The Column Value Generator is used during the generation for one function : generating random values for a column.

The DataGenerator requires that each Column Value Generator be a Java Bean like object. All <property> tags defined inside the '<generator>' will be passed to the appropriate set method. For example, with the Number Range Value Generator, you define a property called 'start' inside the '<delimiter>' tag. The DataGenerator looks for the 'setStart' method in the NumberRangeValueGenerator.java and calls it with the property value.

After the Column Value Generator is created, the DataGenerator will set the column definition (the setColumnDef() method) and ask for a list of columns whose values the Column Value Generator depends on (the getDependencies() method).
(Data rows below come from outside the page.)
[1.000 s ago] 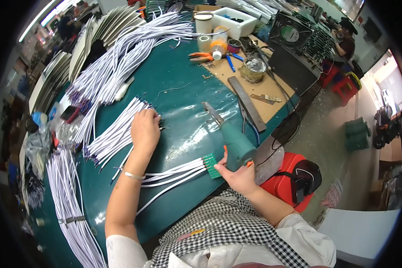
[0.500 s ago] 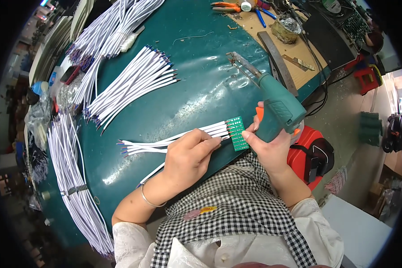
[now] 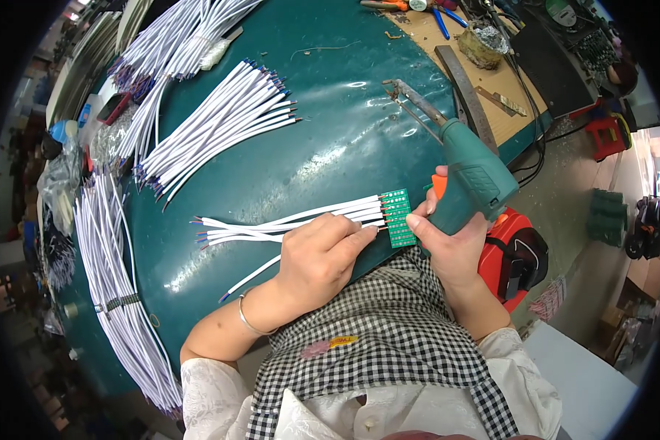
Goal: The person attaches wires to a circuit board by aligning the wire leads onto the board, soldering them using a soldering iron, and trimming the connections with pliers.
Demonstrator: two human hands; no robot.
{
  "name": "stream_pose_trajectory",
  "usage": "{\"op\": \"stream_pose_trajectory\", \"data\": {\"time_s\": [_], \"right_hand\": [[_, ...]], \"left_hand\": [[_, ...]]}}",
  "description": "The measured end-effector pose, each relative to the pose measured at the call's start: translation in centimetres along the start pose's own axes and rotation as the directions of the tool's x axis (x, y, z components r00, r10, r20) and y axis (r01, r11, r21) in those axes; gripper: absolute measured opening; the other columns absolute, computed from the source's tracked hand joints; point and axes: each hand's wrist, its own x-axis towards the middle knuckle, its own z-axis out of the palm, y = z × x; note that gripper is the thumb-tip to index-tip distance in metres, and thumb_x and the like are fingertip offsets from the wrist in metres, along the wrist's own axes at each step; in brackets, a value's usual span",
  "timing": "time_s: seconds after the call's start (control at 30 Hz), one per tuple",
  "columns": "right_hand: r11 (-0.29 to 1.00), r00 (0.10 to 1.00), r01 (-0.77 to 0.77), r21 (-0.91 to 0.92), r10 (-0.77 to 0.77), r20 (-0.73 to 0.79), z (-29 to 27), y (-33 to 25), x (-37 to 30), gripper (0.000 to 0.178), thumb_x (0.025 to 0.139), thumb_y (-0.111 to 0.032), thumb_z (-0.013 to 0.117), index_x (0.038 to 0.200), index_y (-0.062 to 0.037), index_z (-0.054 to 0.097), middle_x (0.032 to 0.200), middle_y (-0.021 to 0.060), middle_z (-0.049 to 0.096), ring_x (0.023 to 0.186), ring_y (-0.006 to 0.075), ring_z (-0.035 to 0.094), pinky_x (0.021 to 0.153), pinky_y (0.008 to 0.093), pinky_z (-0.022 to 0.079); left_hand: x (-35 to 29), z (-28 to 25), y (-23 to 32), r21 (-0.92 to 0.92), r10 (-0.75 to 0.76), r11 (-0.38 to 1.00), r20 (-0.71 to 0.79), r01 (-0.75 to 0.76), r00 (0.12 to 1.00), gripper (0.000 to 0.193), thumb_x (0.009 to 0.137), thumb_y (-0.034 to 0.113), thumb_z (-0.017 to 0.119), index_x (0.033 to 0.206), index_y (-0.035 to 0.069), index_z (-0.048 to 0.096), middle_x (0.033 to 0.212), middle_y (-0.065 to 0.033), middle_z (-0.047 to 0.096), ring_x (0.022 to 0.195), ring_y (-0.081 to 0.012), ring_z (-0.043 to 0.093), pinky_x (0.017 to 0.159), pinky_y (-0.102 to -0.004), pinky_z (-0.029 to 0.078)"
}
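Observation:
My left hand (image 3: pixel 319 253) is closed in a pinch around a white cable (image 3: pixel 253 277), whose bare-wire end lies at the left edge of a green circuit board (image 3: pixel 401 233). Several other white cables (image 3: pixel 293 222) run side by side to that same edge, higher up; their far ends fan out leftward on the table. Wrapped round the handle of a green soldering gun (image 3: pixel 477 172) with an orange trigger is my right hand (image 3: pixel 455 253). Its thumb rests at the board's right edge. The gun's metal tip (image 3: pixel 392 89) points up and away, apart from the board.
Loose white cables (image 3: pixel 220 128) lie beyond my hands, with a banded bundle (image 3: pixel 128 301) at the left and another pile (image 3: pixel 183 37) at the far left. A metal bar (image 3: pixel 466 95), pliers (image 3: pixel 441 22) and a foil-topped lump (image 3: pixel 484 48) sit far right. A red case (image 3: pixel 510 257) stands right.
The view has shifted slightly. My left fingertips have come a little nearer to the board with the cable. My right hand still holds the soldering gun with its tip raised.

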Motion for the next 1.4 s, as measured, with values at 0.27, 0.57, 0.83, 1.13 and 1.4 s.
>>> {"op": "stream_pose_trajectory", "data": {"time_s": [0.27,0.57,0.83,1.13,1.4], "right_hand": [[0.999,1.000,-0.002,0.045,0.001,0.020,-0.2,0.1,-0.2,0.065,0.076,0.018,0.068,0.133,0.0008,0.045,0.104,0.0082,0.053,0.084,0.0117,0.058,0.075,0.0250,0.053],[0.994,0.999,-0.023,0.104,0.018,0.048,-0.4,0.6,-0.1,0.064,0.077,0.022,0.066,0.133,0.0006,0.045,0.120,0.0087,0.049,0.092,0.0106,0.055,0.077,0.0259,0.054],[0.989,0.995,0.080,0.124,-0.087,0.050,-0.4,-0.2,-0.3,0.062,0.079,0.019,0.067,0.134,0.0005,0.045,0.106,0.0054,0.054,0.087,0.0094,0.055,0.077,0.0261,0.053],[0.981,0.980,0.171,-0.097,-0.159,0.124,0.0,2.0,-0.3,0.059,0.082,0.013,0.070,0.134,0.0002,0.047,0.096,0.0033,0.056,0.087,0.0116,0.060,0.078,0.0288,0.053],[0.916,0.984,0.163,-0.366,-0.180,-0.014,0.7,4.1,0.5,0.032,0.080,0.001,0.076,0.108,0.0003,0.060,0.093,0.0057,0.068,0.085,0.0124,0.064,0.077,0.0284,0.052]], "left_hand": [[-0.4,0.6,-0.2,-0.104,-0.048,0.994,-0.055,0.042,0.997,0.033,0.066,-0.008,0.075,0.097,0.002,0.072,0.079,-0.0087,0.067,0.065,-0.0227,0.065,0.054,-0.0319,0.052],[-0.4,1.2,-0.1,-0.140,-0.100,0.986,-0.091,0.087,0.991,0.030,0.069,-0.010,0.076,0.096,0.003,0.074,0.078,-0.0098,0.068,0.065,-0.0200,0.066,0.055,-0.0300,0.052],[-0.1,1.2,0.1,-0.277,-0.205,0.944,-0.071,0.178,0.976,0.024,0.072,-0.005,0.076,0.094,0.004,0.074,0.076,-0.0086,0.065,0.066,-0.0222,0.066,0.058,-0.0311,0.052],[-0.5,1.5,-0.4,-0.191,-0.119,0.977,-0.098,0.099,0.988,0.028,0.070,-0.013,0.071,0.093,0.003,0.075,0.074,-0.0094,0.064,0.063,-0.0218,0.064,0.056,-0.0294,0.051],[0.1,2.9,-1.8,-0.033,-0.115,0.993,-0.014,0.115,0.993,0.031,0.068,-0.011,0.067,0.093,0.006,0.073,0.071,-0.0086,0.057,0.059,-0.0249,0.060,0.053,-0.0352,0.049]]}}
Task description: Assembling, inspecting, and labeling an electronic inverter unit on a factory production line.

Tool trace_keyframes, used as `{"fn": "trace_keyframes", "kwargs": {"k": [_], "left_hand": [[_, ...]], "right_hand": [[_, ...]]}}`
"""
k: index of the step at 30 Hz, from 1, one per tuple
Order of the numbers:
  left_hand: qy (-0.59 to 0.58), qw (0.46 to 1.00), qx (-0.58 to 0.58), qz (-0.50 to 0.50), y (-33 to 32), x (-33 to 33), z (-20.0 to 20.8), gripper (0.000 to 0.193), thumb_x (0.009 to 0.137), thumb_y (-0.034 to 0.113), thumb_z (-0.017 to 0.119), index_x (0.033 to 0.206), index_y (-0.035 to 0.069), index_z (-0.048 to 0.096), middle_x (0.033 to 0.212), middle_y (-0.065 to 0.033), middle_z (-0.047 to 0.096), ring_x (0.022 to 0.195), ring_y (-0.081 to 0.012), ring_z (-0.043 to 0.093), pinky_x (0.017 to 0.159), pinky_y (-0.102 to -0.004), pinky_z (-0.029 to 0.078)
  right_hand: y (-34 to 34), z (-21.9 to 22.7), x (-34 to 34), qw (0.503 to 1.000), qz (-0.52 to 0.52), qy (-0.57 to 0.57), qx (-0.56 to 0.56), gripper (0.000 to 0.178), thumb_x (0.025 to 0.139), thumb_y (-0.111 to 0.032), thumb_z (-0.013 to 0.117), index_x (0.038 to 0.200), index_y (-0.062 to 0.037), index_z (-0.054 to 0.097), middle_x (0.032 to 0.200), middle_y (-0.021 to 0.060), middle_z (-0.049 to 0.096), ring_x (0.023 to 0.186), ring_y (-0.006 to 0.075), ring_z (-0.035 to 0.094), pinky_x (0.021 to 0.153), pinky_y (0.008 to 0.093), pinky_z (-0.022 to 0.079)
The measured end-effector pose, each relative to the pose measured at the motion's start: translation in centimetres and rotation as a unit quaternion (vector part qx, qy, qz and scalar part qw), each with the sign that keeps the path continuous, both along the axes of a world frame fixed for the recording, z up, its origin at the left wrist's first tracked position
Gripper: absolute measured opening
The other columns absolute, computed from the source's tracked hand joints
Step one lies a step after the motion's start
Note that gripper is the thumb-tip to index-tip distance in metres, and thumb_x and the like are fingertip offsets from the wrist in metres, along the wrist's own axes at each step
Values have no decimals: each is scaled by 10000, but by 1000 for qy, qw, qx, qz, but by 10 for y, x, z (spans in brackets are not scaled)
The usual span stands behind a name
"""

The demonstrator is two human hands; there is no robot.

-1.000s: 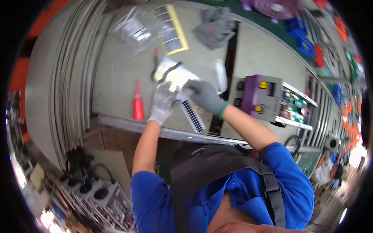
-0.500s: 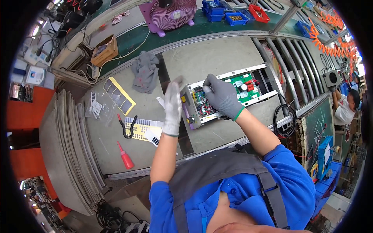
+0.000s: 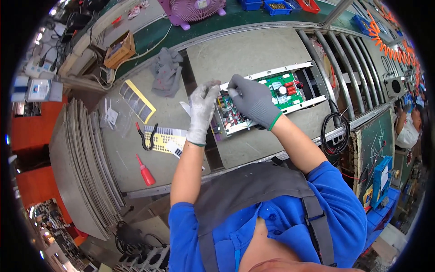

If the Column Value Generator depends on other column values then the DataGenerator calls one of two methods: the setDependentValue() method or the setDependentValues() method. After all the dependencies are resolved, the DataGenerator retrieves the column values one at a time (the getNextColumnValue() method).

Custom Column Value Generator

The Custom Column Value Generator that you will be creating will be similar to the Dependent Choice Value Generator found under the package net.sourceforge.datagenerator.generator. Here are the requirements for the Optional Dependent Choice Value Generator :

The first thing to do is create the class OptionalDependentChoiceValueGenerator that extends the ColumnValueGeneratorBase abstract class.

import java.util.Random;

import net.sourceforge.datagenerator.ColumnValueGeneratorBase;

public class OptionalDependentChoiceValueGenerator extends ColumnValueGeneratorBase
{
  public String[] getDependencies( )
  {
    return new String[0];
  }

  public ColumnValue getNextColumnValue( int row, Random r )
  {
    return null;
  }
}
				
Initial Code

You would like the user to configure the dependent column name and the percentage of generated values that will be null/empty. So, the OptionalDependentChoiceValueGenerator class needs to have two methods : setDependency and setOptionalPercentage. In addition, the OptionalDependentChoiceValueGenerator will implement the getDependencies method to return an array whose element is the dependent column name. This will notify the DataGenerator to set the values of the dependent column before calling the getNextColumnValue method.

...

public class OptionalDependentChoiceValueGenerator extends ColumnValueGeneratorBase
{
  ...
  int    optionalPercentage = 0;
  String dependentField     = null;
   
  public void setDependency( String field )
  {
    dependentField = field;
  }

  public void setOptionalPercentage( int percentage )
  {
    this.optionalPercentage = percentage;
  }

  public String[] getDependencies() 
  {
    return new String[] { dependentField };
  }
}
				
dependency, optionalDependency properties

You can define the XML in the generate config file that will be used to construct and configure the Optional Dependent Choice Value Generator. The XML will contain two property elements named 'dependency' and optionalPercentage. Here is an example:

 <generator type="tutorial_optionalDependentChoice"> 
    <property name="dependency" value="employee.id"/> 
    <property name="optionalPercentage" value="10"/> 
 </generator> 
Sample XML for Optional Dependent Choice Value Generator

You can now implement the getNextColumnValue() method that will first check if the random int falls into the optional percentage. If it does, the column value generator will return an empty ColumnValue otherwise it will choose a value from the dependent columns' values.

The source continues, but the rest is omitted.